• WHAT IS EXPECTED:
Each line of the entries below that holds "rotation" is needed, copied in full.

• Records excerpted from a collection:
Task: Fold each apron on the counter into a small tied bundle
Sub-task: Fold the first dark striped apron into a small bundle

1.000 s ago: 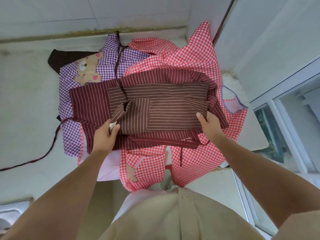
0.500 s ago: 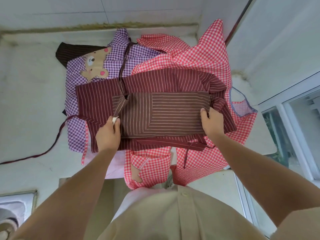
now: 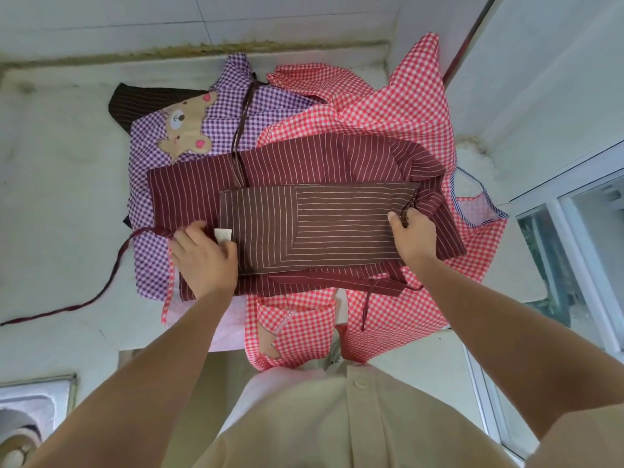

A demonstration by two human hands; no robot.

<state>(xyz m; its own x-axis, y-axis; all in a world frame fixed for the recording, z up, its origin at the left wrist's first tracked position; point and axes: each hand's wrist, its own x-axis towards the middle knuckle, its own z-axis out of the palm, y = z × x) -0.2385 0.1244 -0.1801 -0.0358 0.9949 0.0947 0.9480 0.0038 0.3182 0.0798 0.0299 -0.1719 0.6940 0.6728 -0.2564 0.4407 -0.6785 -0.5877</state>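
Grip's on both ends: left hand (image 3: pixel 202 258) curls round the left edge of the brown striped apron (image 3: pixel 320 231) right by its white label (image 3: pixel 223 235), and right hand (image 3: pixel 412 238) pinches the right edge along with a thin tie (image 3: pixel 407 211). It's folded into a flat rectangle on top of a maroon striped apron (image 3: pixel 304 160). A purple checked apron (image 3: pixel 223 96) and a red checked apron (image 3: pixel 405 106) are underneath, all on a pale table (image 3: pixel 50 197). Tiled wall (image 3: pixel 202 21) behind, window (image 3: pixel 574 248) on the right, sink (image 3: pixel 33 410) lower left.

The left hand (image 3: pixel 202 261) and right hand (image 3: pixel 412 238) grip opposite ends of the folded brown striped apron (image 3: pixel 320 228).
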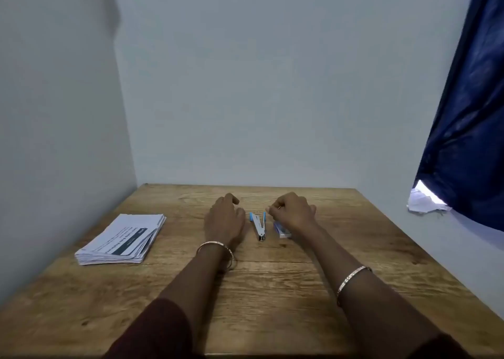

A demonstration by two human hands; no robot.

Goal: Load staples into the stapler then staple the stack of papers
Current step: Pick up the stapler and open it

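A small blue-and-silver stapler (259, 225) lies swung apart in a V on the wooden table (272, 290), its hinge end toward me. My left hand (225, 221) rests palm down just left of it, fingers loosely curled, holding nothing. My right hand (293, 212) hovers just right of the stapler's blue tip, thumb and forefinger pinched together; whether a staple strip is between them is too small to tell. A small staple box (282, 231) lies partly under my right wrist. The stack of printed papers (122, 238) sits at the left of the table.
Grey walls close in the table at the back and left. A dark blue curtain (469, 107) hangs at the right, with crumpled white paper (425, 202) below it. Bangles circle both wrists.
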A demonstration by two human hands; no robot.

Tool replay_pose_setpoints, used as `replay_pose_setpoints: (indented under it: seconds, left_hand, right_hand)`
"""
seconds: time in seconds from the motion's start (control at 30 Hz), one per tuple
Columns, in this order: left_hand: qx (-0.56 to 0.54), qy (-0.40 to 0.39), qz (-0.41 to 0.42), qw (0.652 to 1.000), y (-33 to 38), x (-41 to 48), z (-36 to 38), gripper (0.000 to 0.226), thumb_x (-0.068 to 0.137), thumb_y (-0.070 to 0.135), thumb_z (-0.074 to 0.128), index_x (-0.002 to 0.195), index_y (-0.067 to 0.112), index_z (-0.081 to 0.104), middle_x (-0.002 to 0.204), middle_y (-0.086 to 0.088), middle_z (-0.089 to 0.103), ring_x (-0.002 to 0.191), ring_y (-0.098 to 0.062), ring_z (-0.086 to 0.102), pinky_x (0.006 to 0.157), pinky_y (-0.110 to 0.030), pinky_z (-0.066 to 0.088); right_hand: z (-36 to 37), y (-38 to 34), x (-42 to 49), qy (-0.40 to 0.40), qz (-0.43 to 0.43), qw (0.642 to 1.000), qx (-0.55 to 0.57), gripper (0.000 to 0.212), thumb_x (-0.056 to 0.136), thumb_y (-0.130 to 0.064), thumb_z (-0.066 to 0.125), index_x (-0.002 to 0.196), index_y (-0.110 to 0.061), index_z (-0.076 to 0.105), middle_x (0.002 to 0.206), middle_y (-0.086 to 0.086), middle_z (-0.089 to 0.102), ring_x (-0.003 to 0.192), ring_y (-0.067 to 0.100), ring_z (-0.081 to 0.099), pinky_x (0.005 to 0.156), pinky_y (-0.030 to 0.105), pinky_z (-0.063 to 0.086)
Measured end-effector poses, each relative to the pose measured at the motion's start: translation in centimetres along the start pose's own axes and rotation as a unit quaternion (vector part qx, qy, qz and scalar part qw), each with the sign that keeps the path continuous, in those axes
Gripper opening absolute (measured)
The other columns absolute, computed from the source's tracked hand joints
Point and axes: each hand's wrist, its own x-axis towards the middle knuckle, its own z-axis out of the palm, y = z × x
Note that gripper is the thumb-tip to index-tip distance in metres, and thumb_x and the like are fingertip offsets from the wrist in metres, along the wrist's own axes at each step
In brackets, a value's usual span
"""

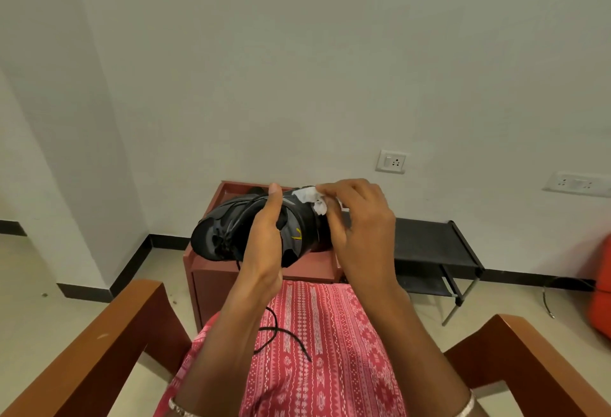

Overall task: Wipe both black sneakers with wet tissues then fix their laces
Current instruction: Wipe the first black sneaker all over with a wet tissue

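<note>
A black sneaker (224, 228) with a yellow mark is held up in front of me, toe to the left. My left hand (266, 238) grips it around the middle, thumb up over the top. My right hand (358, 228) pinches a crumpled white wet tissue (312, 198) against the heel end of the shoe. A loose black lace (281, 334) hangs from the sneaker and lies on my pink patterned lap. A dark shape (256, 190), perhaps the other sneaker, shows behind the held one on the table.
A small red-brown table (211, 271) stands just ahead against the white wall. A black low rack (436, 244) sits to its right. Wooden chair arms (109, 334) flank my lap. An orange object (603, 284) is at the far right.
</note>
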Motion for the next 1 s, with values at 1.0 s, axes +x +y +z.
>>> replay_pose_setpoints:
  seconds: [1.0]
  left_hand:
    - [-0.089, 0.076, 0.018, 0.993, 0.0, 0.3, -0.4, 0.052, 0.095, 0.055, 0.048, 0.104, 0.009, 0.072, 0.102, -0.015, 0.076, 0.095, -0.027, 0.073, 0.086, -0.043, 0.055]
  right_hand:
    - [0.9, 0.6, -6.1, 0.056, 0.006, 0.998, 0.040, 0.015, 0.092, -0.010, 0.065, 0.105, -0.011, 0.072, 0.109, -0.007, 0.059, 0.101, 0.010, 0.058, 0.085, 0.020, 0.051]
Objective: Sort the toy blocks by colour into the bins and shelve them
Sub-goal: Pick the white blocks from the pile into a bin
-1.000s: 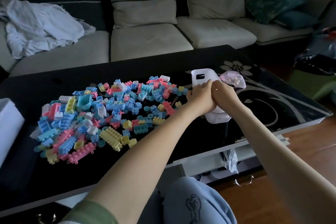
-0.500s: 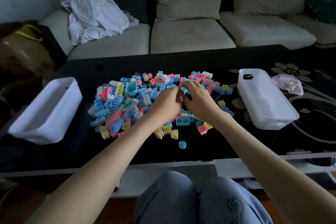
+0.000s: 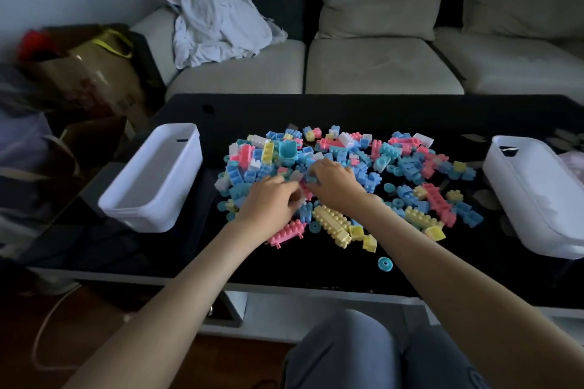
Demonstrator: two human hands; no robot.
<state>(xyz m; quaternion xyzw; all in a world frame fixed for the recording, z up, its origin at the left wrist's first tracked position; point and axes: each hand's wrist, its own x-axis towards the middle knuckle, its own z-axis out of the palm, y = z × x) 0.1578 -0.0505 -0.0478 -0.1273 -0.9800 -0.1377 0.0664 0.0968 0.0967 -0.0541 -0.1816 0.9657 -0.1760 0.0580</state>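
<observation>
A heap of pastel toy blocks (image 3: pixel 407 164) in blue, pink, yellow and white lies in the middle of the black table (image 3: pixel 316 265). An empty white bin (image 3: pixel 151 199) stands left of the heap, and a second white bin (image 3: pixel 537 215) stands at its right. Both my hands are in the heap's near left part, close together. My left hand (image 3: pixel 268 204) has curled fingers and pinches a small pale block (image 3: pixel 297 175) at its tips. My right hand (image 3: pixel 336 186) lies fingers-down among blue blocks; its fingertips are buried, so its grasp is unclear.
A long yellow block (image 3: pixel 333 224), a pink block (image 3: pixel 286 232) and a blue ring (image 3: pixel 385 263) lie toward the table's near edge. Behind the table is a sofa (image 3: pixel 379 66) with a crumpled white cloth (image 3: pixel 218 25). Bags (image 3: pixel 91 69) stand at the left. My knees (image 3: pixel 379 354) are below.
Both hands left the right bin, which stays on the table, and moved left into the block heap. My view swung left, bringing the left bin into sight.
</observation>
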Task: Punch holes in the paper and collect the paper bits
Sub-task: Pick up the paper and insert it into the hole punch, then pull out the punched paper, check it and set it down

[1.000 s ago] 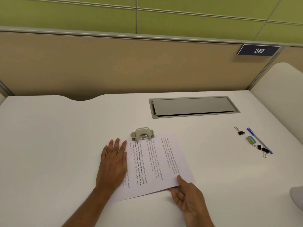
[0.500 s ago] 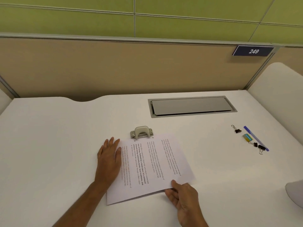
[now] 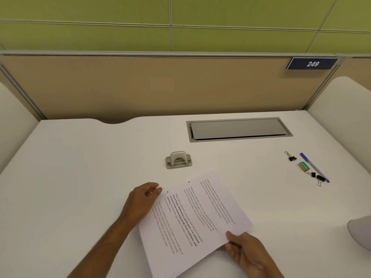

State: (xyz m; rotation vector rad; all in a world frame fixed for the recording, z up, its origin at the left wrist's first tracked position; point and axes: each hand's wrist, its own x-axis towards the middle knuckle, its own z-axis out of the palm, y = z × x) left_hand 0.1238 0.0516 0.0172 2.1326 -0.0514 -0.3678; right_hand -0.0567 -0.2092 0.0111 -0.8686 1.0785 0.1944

• ANSWER TO THE EXERCISE:
Measured end-effector poses, each relative to the pose measured at the motion's start: translation in centimetres along the start pose's own axes and rotation as a unit quaternion (vector part qx, qy, qz and scalar part qw), each with the sign that keeps the path continuous, in those axes
State: (xyz m; rotation vector rad; all in a world frame fixed for the recording, z up, its origin at the left wrist's first tracked position; point and axes: each hand's wrist, its own x-axis towards the middle knuckle, its own z-axis out of the palm, y = z × x) left_hand 0.1238 0.0516 0.0172 2.1326 -0.0514 -0.3678; right_hand -0.0567 -0.2092 0.0111 -0.8686 1.0785 0.1944

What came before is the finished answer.